- **What is being asked**
Your reply should be the whole listing, copied exactly, with the pictures left out.

*** Dataset content ***

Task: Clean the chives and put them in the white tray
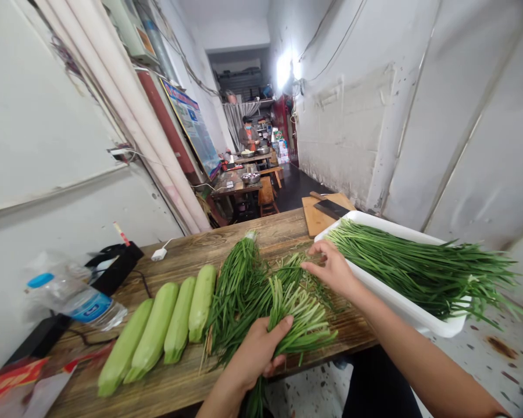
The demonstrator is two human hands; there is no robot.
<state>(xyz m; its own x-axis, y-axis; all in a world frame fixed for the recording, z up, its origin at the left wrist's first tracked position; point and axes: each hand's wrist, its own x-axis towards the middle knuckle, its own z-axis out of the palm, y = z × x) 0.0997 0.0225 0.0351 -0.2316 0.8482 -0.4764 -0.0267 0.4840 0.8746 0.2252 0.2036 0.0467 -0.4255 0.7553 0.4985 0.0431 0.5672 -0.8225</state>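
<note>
My left hand [261,348] is wrapped round a bunch of garlic chives [303,322] near the table's front edge, its pale cut ends fanning to the right and its leaves hanging below. Just beyond it hovers my right hand [329,267], thumb and fingers apart, over loose chive scraps [316,287]. Another pile of chives [237,278], partly tied at its far end, lies to the left of the held bunch. On my right, a white plastic tub [403,232] is heaped with long chives [409,267] that overhang its right end.
Several pale green zucchini [154,331] lie left on the wooden table [192,249], near a water bottle [81,299]. A cleaver [331,208] rests on a cutting board [316,219] at the back. Farther off, a person [248,134] stands behind tables with bowls.
</note>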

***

- **Written answer**
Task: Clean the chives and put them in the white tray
The demonstrator is two human hands; there is no robot.
<state>(xyz m; its own x-axis, y-axis; all in a world frame fixed for the recording, z up, its origin at the left wrist's first tracked position; point and axes: each hand's wrist, its own x-axis towards the middle knuckle, its own z-axis out of the palm, y = z × x) 0.0997 0.0225 0.0351 -0.2316 0.8482 -0.4764 -0.0267 0.4840 0.8746 0.2252 0.2036 0.0467 -0.4255 0.7553 0.4985 0.0431 0.5672 -0.8225</state>
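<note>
My left hand [261,348] is wrapped round a bunch of garlic chives [303,322] near the table's front edge, its pale cut ends fanning to the right and its leaves hanging below. Just beyond it hovers my right hand [329,267], thumb and fingers apart, over loose chive scraps [316,287]. Another pile of chives [237,278], partly tied at its far end, lies to the left of the held bunch. On my right, a white plastic tub [403,232] is heaped with long chives [409,267] that overhang its right end.
Several pale green zucchini [154,331] lie left on the wooden table [192,249], near a water bottle [81,299]. A cleaver [331,208] rests on a cutting board [316,219] at the back. Farther off, a person [248,134] stands behind tables with bowls.
</note>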

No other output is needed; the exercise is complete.